** Task brief **
Using the data below, output the first line and every line after it up to and including the line containing "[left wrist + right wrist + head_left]", exactly as written and with nothing added.

** Data records **
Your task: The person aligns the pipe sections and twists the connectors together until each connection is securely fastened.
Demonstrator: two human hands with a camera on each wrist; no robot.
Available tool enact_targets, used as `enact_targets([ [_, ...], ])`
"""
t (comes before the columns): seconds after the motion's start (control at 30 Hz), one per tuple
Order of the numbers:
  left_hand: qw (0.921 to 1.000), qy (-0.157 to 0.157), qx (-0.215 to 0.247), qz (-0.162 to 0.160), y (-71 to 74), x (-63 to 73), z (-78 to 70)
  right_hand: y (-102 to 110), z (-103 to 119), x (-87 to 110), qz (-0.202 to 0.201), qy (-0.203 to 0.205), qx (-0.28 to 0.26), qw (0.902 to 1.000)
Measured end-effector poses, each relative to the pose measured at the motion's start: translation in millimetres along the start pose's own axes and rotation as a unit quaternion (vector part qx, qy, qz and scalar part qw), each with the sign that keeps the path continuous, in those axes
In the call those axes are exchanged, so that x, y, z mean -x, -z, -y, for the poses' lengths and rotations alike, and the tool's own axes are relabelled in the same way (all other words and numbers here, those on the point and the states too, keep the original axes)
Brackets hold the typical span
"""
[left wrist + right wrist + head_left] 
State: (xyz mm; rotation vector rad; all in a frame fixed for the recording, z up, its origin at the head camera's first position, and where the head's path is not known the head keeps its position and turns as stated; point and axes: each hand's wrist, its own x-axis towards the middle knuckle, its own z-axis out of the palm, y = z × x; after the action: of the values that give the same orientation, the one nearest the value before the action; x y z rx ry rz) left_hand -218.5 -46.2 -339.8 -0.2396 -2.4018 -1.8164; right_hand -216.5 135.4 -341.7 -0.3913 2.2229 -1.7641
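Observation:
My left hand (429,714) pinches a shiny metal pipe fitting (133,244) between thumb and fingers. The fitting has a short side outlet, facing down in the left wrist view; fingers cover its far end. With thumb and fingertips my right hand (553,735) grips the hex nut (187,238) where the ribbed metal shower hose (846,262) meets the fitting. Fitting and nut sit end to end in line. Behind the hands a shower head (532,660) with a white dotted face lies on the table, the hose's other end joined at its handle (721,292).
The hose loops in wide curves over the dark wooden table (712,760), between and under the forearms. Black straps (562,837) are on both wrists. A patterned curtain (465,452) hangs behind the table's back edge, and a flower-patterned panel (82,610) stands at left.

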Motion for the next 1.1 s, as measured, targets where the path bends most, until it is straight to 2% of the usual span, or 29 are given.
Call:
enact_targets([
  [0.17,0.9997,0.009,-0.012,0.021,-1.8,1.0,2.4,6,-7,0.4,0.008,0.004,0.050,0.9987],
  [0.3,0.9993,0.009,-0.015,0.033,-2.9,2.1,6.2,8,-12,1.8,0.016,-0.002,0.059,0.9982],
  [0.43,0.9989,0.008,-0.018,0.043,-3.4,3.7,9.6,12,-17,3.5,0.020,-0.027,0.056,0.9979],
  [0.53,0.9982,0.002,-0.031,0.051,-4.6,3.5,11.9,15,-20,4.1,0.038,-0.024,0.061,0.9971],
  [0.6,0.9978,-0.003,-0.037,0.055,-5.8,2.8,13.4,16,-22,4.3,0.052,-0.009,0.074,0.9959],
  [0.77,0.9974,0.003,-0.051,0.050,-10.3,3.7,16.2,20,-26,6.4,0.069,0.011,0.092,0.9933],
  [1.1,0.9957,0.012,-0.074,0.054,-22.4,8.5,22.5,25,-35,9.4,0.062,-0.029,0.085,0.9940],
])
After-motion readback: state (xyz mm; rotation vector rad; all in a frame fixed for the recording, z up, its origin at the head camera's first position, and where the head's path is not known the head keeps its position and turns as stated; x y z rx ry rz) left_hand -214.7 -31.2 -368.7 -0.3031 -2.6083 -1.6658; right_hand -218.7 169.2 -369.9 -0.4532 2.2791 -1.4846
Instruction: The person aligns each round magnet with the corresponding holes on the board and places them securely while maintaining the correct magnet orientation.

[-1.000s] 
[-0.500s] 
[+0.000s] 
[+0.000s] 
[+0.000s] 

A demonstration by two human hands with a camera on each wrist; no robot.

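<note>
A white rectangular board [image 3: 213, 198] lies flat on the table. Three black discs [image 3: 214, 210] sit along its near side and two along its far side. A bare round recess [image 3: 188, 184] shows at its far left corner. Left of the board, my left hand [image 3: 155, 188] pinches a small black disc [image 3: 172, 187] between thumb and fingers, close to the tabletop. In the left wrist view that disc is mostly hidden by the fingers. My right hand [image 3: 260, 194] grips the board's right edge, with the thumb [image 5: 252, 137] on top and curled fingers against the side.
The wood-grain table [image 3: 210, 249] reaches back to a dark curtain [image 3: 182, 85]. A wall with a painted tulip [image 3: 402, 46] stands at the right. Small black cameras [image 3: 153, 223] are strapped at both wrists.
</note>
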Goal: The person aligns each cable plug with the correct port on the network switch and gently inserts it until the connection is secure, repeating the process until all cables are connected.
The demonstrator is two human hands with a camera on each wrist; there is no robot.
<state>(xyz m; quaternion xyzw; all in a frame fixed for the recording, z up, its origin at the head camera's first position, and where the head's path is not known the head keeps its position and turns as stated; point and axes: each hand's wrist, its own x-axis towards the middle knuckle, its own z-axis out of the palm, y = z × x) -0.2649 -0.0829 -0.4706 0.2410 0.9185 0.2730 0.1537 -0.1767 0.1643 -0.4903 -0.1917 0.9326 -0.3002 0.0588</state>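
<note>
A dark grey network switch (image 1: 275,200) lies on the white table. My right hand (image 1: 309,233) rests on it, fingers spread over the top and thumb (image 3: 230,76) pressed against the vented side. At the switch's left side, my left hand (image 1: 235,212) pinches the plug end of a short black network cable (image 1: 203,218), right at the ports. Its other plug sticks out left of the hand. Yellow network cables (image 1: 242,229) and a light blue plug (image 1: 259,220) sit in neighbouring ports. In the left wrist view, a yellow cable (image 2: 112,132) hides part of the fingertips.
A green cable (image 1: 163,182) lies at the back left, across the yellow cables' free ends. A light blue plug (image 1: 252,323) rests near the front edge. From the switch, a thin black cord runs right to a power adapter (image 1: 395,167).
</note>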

** Solved exercise **
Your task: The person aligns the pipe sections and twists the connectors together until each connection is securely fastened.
Demonstrator: two human hands with a camera on each wrist; no robot.
Available tool enact_targets, used as `enact_targets([ [_, ...], ])`
"""
t (comes before the columns): seconds after the motion's start (control at 30 Hz), one per tuple
Order of the numbers:
  left_hand: qw (0.921 to 1.000), qy (-0.157 to 0.157), qx (-0.215 to 0.247), qz (-0.162 to 0.160), y (-71 to 74), x (-63 to 73), z (-78 to 70)
  right_hand: y (-102 to 110), z (-103 to 119), x (-87 to 110), qz (-0.202 to 0.201), qy (-0.203 to 0.205), qx (-0.28 to 0.26), qw (0.902 to 1.000)
Measured end-effector poses, each relative to the pose measured at the motion's start: translation in millimetres along the start pose's own axes and rotation as a unit quaternion (vector part qx, qy, qz and scalar part qw), each with the sign that keeps the path continuous, in those axes
In the call those axes are exchanged, so that x, y, z mean -x, -z, -y, for the poses' lengths and rotations alike, and the tool's own axes are relabelled in the same way (all other words and numbers here, those on the point and the states too, keep the original axes)
Brackets hold the typical span
"""
[left wrist + right wrist + head_left] 

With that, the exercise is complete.